> _Problem description_: Stop after the line that contains "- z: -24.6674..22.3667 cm"; until then, restate each line of the entries word for word from the very first.

Dataset excerpts
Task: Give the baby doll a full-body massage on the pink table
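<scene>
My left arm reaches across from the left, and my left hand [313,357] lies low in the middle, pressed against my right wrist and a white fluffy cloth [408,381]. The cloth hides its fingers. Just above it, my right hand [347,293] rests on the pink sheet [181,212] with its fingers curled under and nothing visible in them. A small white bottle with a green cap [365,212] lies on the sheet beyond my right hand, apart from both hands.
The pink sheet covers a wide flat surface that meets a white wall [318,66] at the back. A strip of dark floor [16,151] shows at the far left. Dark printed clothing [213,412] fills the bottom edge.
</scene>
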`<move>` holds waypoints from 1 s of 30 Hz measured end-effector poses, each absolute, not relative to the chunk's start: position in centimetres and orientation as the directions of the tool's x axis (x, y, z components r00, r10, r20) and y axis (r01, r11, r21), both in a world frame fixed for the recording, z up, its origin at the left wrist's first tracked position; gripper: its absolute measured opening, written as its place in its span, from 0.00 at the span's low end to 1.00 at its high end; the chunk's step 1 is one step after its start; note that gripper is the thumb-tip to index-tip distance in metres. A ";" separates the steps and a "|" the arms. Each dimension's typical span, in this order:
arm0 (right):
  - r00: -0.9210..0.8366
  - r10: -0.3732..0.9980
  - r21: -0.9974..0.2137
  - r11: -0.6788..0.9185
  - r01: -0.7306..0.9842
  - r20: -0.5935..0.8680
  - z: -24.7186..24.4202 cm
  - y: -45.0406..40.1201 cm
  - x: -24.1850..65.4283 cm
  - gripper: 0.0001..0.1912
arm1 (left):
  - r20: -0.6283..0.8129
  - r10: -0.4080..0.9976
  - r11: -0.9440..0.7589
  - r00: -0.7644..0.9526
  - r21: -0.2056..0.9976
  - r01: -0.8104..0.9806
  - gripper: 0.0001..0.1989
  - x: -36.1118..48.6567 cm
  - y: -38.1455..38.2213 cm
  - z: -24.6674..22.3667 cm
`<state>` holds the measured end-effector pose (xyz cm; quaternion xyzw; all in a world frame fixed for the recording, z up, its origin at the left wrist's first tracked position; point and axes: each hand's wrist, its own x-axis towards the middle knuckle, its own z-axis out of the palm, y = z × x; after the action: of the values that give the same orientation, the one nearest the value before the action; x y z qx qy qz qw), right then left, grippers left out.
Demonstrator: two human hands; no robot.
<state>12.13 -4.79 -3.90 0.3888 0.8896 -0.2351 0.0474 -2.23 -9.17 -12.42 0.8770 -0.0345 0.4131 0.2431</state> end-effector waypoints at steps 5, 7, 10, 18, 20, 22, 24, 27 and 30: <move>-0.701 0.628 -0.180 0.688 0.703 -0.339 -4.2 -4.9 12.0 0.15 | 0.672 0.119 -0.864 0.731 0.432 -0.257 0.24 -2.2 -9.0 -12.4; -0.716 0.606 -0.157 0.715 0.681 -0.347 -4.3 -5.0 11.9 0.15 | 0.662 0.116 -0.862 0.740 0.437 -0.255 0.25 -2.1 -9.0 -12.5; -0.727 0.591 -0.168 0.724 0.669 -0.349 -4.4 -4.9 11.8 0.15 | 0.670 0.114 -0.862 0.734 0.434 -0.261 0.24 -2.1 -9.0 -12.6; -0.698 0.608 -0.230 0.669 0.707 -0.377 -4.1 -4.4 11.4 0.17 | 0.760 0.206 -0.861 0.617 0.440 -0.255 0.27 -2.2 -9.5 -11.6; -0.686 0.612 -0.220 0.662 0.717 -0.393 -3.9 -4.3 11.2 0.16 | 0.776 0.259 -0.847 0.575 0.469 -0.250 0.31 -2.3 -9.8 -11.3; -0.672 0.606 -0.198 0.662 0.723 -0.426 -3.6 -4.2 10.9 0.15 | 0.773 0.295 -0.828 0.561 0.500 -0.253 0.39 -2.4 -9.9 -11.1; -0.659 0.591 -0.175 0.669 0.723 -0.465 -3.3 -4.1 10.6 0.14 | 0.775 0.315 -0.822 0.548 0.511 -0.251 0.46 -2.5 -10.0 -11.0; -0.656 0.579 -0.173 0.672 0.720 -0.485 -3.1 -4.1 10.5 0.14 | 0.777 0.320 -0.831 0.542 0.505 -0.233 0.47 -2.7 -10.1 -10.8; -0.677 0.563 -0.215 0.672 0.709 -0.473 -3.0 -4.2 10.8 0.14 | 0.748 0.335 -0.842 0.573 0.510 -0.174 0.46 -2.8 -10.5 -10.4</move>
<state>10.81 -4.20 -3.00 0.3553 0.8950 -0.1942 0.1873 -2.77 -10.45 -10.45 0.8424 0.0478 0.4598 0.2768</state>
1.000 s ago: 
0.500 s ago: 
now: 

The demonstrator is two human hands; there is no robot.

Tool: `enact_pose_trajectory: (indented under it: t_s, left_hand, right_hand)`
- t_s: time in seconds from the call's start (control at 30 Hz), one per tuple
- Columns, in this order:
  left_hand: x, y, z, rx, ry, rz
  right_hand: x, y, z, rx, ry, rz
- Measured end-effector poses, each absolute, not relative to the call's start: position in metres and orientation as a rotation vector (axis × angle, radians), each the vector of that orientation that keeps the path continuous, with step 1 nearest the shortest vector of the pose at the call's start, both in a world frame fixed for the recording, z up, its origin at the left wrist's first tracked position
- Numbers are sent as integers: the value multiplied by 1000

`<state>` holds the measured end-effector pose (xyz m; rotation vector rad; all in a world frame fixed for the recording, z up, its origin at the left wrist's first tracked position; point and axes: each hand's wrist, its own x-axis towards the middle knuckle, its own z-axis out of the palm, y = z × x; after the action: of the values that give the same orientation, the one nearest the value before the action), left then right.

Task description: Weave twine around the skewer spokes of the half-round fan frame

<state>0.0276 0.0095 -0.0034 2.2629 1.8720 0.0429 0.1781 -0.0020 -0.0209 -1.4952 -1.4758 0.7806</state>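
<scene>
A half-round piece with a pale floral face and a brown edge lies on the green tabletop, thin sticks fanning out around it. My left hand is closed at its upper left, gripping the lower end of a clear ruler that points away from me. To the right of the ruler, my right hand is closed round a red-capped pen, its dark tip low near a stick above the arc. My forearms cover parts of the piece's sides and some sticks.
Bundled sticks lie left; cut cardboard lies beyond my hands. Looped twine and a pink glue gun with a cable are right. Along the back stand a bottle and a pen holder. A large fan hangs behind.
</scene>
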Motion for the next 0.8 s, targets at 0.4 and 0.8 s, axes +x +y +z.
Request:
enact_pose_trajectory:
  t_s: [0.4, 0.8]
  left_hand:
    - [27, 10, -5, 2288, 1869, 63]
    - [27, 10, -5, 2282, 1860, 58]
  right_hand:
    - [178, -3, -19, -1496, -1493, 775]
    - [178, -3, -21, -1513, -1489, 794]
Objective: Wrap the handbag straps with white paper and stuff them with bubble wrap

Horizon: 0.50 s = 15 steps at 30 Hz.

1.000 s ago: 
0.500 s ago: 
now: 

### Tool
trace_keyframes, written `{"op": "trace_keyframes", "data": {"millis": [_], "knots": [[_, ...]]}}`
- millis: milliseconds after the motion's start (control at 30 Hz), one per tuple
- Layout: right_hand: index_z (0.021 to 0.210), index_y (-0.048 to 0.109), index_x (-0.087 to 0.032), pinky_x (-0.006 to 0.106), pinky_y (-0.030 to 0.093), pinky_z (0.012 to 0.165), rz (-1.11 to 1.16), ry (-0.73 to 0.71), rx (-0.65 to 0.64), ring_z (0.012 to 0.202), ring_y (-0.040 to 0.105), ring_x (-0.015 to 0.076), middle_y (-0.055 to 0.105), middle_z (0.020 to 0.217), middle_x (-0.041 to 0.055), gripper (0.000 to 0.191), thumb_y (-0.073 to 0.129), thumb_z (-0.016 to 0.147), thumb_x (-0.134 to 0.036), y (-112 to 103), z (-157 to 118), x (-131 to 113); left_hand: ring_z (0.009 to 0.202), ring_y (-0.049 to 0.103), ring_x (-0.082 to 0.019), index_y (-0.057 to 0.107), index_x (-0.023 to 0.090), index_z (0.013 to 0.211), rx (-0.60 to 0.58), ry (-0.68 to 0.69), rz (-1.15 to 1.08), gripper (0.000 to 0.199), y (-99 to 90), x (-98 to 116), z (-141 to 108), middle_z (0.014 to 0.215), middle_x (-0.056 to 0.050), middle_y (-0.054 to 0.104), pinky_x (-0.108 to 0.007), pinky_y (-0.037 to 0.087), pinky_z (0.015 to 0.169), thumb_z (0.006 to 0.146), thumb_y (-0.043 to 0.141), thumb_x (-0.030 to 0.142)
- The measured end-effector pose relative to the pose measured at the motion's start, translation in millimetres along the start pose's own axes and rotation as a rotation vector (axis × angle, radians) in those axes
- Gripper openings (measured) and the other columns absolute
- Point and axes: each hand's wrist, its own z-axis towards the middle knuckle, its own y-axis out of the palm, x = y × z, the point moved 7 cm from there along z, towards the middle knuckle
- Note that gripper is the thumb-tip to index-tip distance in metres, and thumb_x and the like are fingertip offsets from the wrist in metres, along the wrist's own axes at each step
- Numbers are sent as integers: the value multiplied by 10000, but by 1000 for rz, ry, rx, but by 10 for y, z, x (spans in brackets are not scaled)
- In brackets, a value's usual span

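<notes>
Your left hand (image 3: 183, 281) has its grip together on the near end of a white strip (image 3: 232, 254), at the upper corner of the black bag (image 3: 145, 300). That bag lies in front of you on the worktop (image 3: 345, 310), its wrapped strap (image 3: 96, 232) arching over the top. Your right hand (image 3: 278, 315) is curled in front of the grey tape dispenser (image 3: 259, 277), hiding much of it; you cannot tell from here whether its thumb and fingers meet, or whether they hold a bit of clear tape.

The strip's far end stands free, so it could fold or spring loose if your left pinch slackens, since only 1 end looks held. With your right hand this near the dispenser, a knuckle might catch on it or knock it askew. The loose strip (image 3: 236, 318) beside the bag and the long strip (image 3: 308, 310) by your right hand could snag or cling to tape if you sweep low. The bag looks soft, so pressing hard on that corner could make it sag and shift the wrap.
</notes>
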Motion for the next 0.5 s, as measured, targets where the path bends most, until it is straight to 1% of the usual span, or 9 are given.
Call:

> _Response for this exercise_:
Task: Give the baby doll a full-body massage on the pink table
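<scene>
My left arm reaches across from the left, and my left hand [313,357] lies low in the middle, pressed against my right wrist and a white fluffy cloth [408,381]. The cloth hides its fingers. Just above it, my right hand [347,293] rests on the pink sheet [181,212] with its fingers curled under and nothing visible in them. A small white bottle with a green cap [365,212] lies on the sheet beyond my right hand, apart from both hands.
The pink sheet covers a wide flat surface that meets a white wall [318,66] at the back. A strip of dark floor [16,151] shows at the far left. Dark printed clothing [213,412] fills the bottom edge.
</scene>
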`<move>` holds waypoints from 1 s of 30 Hz measured end-effector poses, each absolute, not relative to the chunk's start: position in centimetres and orientation as the directions of the tool's x axis (x, y, z components r00, r10, r20) and y axis (r01, r11, r21), both in a world frame fixed for the recording, z up, its origin at the left wrist's first tracked position; gripper: its absolute measured opening, written as its place in its span, from 0.00 at the span's low end to 1.00 at its high end; the chunk's step 1 is one step after its start; note that gripper is the thumb-tip to index-tip distance in metres. A ";" separates the steps and a "|" the arms. Each dimension's typical span, in this order:
arm0 (right):
  - r00: -0.9210..0.8366
  - r10: -0.3732..0.9980
  - r21: -0.9974..0.2137
  - r11: -0.6788..0.9185
  - r01: -0.7306..0.9842
  - r20: -0.5935..0.8680
  - z: -24.7186..24.4202 cm
  - y: -45.0406..40.1201 cm
  - x: -24.1850..65.4283 cm
  - gripper: 0.0001..0.1912
arm1 (left):
  - r20: -0.6283..0.8129
  - r10: -0.4080..0.9976
  - r11: -0.9440..0.7589
  - r00: -0.7644..0.9526
  - r21: -0.2056..0.9976
  - r01: -0.8104..0.9806
  - gripper: 0.0001..0.1989
  - x: -36.1118..48.6567 cm
  - y: -38.1455..38.2213 cm
  - z: -24.6674..22.3667 cm

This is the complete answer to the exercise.